Deriving a sealed class

S

shawnz

Is there any way to either derive a sealed class, or access private
members of a sealed class? Either that, or is there a way to run
internal methods in a sealed class outside the current assembly? I
don't mind if the solution is hackish, the dll i'm writing is already
full of code hacks. =p
 
J

Jon Skeet [C# MVP]

shawnz said:
Is there any way to either derive a sealed class, or access private
members of a sealed class? Either that, or is there a way to run
internal methods in a sealed class outside the current assembly? I
don't mind if the solution is hackish, the dll i'm writing is already
full of code hacks. =p

You can't derive from a sealed class, but you can access members you're
not supposed to using reflection *if* you've got sufficient
permissions.
 
S

shawnz

Thanks for the advice!

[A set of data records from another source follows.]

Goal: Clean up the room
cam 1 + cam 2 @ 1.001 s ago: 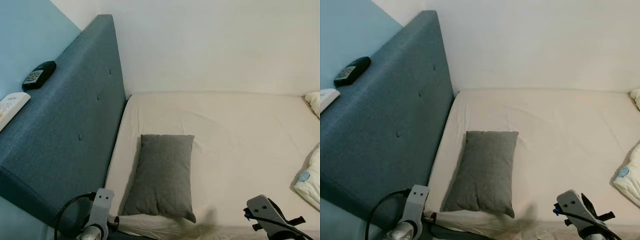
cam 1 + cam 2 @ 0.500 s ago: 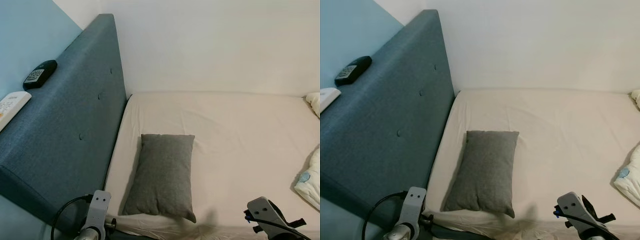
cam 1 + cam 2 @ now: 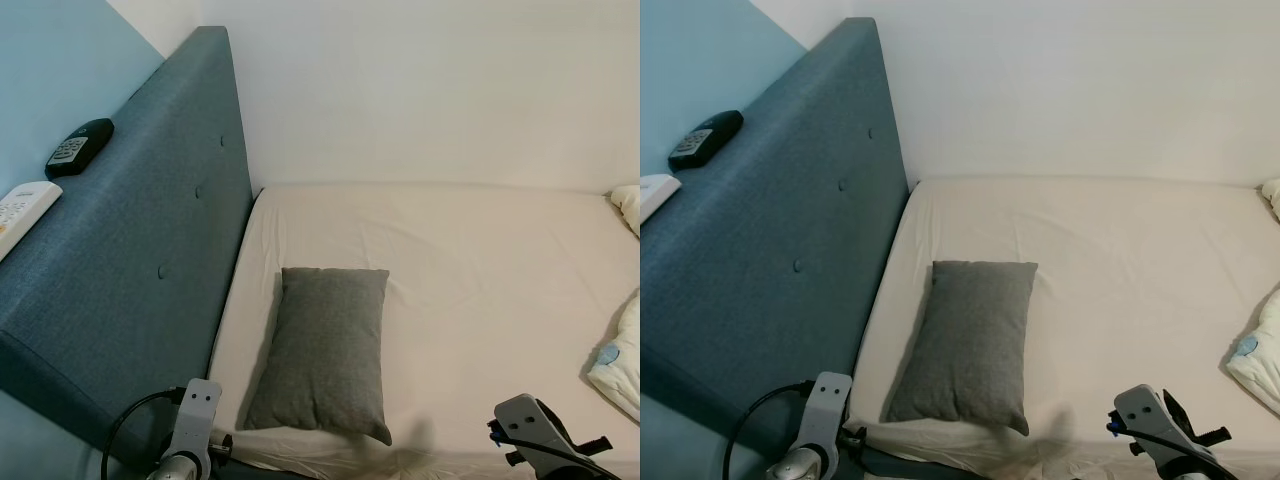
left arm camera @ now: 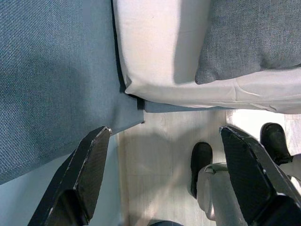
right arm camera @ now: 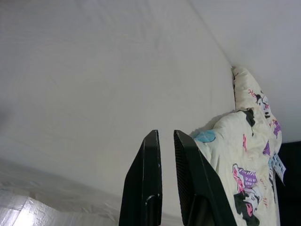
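You've got a grey pillow (image 3: pixel 325 350) on a cream bed (image 3: pixel 480 250), a teal-blue headboard (image 3: pixel 130 250), and a cream blanket (image 5: pixel 244 155) printed with black, purple and blue cartoon figures.

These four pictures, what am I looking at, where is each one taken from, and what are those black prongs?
It is a humanoid robot tidying a bedroom. The two wide pictures come from cameras in its head, looking down at a bed with a cream sheet. A grey pillow lies near the blue headboard, and a black remote and a white remote sit on the headboard's top. A patterned blanket is bunched at the bed's far right. The other two pictures come from wrist cameras. The black prongs are gripper fingers: the left gripper is open over the floor by the bed corner, the right gripper is nearly closed above the sheet. Neither holds anything.
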Motion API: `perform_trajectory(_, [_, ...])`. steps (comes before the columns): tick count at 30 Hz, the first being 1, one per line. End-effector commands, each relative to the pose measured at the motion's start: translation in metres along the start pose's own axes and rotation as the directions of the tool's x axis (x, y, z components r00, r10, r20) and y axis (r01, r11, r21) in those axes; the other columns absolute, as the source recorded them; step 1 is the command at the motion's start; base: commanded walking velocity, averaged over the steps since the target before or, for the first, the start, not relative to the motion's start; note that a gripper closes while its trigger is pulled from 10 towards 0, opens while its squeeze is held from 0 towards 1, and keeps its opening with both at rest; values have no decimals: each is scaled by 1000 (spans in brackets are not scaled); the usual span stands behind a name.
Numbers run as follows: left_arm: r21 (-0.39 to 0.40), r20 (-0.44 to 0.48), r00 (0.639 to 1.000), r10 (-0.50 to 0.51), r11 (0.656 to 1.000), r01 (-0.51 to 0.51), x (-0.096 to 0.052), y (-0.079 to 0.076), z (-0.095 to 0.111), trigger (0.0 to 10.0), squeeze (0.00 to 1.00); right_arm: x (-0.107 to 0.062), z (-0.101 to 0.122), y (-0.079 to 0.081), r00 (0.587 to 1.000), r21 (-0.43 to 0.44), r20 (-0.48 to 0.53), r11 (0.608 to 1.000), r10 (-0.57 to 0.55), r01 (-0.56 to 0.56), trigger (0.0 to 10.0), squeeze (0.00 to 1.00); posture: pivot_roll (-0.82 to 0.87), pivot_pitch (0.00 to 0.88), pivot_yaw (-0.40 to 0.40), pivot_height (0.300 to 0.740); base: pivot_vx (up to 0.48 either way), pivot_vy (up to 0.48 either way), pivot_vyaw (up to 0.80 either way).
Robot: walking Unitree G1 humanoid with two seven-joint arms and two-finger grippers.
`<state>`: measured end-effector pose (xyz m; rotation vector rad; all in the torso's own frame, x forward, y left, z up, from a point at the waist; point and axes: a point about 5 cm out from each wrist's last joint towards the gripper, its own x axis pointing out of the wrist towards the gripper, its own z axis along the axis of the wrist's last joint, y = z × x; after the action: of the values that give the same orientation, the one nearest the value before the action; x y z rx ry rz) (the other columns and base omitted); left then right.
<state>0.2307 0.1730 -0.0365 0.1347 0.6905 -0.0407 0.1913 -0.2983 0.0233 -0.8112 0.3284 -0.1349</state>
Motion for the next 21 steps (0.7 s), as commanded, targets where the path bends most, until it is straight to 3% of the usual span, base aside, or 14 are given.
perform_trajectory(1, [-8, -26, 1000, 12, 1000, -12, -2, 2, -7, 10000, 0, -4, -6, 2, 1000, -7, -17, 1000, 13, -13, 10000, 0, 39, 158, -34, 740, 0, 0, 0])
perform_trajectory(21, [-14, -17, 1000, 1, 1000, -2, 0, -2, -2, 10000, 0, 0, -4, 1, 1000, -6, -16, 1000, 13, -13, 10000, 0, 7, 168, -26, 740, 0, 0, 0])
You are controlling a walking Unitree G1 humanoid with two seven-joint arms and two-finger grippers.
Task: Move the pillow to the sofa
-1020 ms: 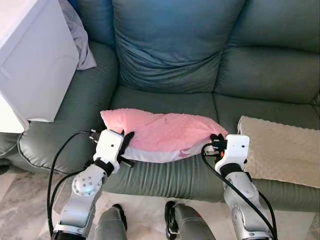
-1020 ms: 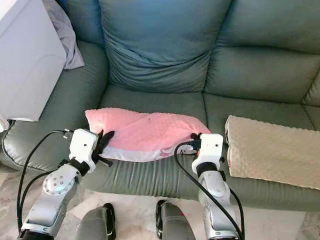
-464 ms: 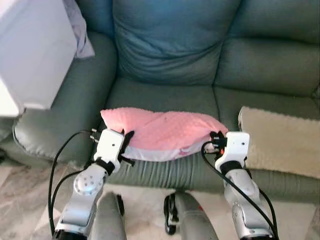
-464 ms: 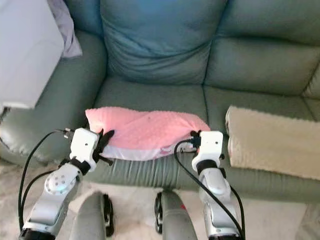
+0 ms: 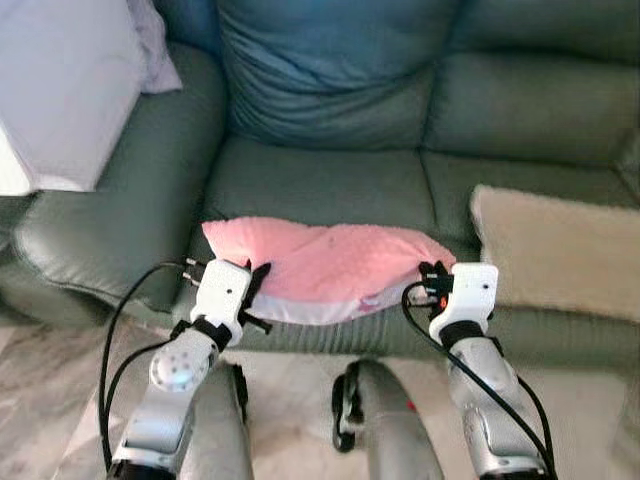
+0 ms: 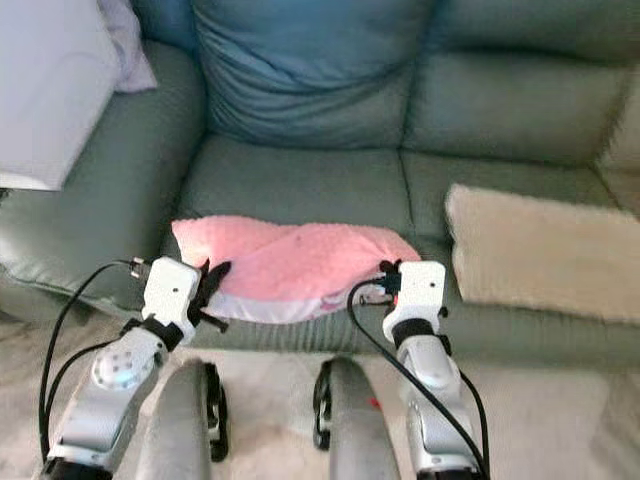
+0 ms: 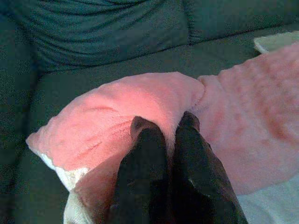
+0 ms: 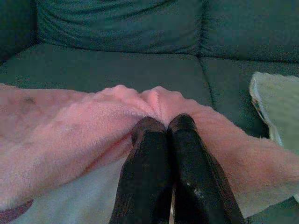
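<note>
A pink pillow (image 5: 325, 265) with a white underside hangs between my two arms, over the front edge of the green sofa's seat (image 5: 320, 185). My left gripper (image 5: 255, 283) is shut on the pillow's left end, its black fingers (image 7: 145, 154) pinching the pink fabric. At the pillow's right end my right gripper (image 5: 432, 279) is shut the same way, with its fingers (image 8: 152, 140) pressed together on a fold of the cover.
A beige blanket (image 5: 555, 250) lies on the right seat cushion. A white box (image 5: 55, 95) and a pale cloth (image 5: 155, 55) rest on the sofa's left armrest. A large blue-green back cushion (image 5: 330, 70) stands behind the seat. Marble floor lies below my legs.
The whole picture has shifted: the sofa now sits higher and farther in view and more floor shows, so the camera has moved back. Both grippers keep their hold on the pillow.
</note>
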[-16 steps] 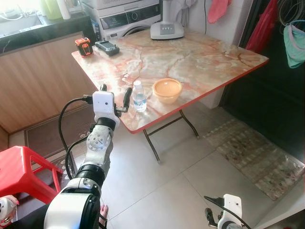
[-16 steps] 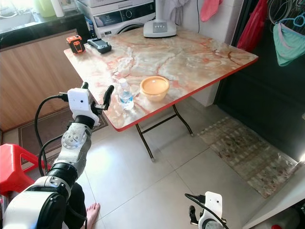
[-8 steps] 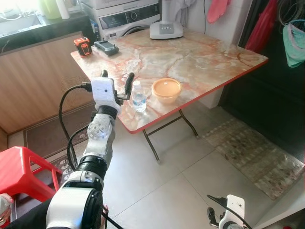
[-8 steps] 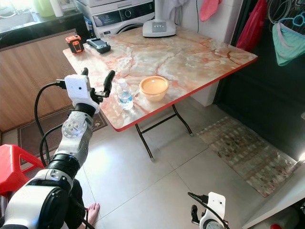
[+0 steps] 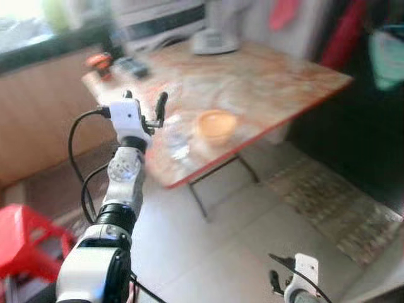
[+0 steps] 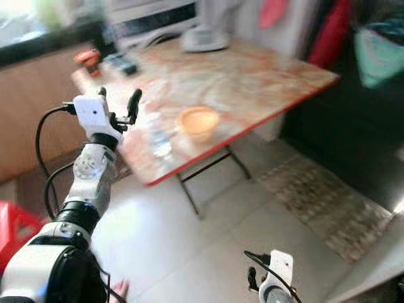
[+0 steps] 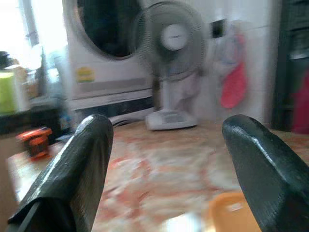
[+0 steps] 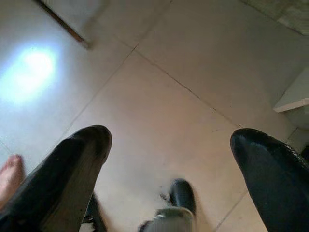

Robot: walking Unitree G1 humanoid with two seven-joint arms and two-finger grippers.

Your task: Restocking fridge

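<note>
At table edge, left gripper is reaching out with arm raised, fingers spread wide, gripping nothing. Water bottle is standing on the table just beside it, orange bowl next over. Right gripper is hanging low over floor tiles, fingers wide apart, empty.

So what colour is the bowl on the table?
Orange bowl, clearest in the left eye view.
</note>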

I didn't think to use reflection on them... This
will work on types outside the current assembly (in a reference) right?
Also, could you give me a function to point me in the right direction
doc-wise?
 
J

justncase80

Probably the best thing to do instead is to take a hard look at your
design and refactor it until you get rid of the hacks. If your code is
already "full of hacks" you're just digging your grave deeper.

~justin
 
S

shawnz

To be honest, the reason behind this is i'm trying to get around the
Internet wlm add-in sandbox without patching MessengerClient.dll. So,
using dodgy code hacks is almost my only line of defense before I
resort to doing something that can't be distributed. :p
 
I

Ian Semmel

You could put an instance of the class in your class and expose all the
properties and then either call the sealed class or do your own stuff.
 
M

Mike Schilling

shawnz said:
Thanks for the advice! I didn't think to use reflection on them... This
will work on types outside the current assembly (in a reference) right?
Yes.

Also, could you give me a function to point me in the right direction
doc-wise?

Look at System.Reflection.FieldInfo and System.Reflection.MethodInfo.
 
S

shawnz

shawnz said:
Thanks for the advice! I didn't think to use reflection on them... This
will work on types outside the current assembly (in a reference) right?
Also, could you give me a function to point me in the right direction
doc-wise?

Also, another quick question, I realized I can't set the variables
myself because their types depend on to many other internal things. Is
there a way to just call the internal "Startup()" function from my dll?
Could I possibly inject a function into my instance of the class and
run that to run "Startup()"?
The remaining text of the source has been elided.